WORK INSTRUCTION:
The listing below is to be copied in full, line by line.

◆ ◆ ◆ ◆ ◆

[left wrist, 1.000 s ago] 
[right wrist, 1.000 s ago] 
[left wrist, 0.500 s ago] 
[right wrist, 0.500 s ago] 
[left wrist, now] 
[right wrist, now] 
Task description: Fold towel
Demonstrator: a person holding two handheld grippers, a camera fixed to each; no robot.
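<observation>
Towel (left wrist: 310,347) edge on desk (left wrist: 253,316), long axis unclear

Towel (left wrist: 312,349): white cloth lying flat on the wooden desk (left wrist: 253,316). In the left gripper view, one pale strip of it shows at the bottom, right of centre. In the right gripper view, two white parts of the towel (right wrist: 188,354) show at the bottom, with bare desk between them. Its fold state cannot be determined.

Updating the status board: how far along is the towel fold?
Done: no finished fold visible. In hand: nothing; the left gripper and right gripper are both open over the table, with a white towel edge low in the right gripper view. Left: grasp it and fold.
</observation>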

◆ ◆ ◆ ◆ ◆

TASK SOLUTION:
[left wrist, 1.000 s ago] 
[right wrist, 1.000 s ago] 
[left wrist, 0.500 s ago] 
[right wrist, 0.500 s ago] 
[left wrist, now] 
[right wrist, now] 
Task description: Fold towel
Demonstrator: a person holding two handheld grippers, a camera fixed to each; no robot.
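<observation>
Towel (left wrist: 310,347) edge on desk (left wrist: 253,316), long axis unclear

Towel (left wrist: 312,349): white cloth lying flat on the wooden desk (left wrist: 253,316). In the left gripper view, one pale strip of it shows at the bottom, right of centre. In the right gripper view, two white parts of the towel (right wrist: 188,354) show at the bottom, with bare desk between them. Its fold state cannot be determined.

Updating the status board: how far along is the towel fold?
Done: no finished fold visible. In hand: nothing; the left gripper and right gripper are both open over the table, with a white towel edge low in the right gripper view. Left: grasp it and fold.
</observation>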

That wraps up the exercise.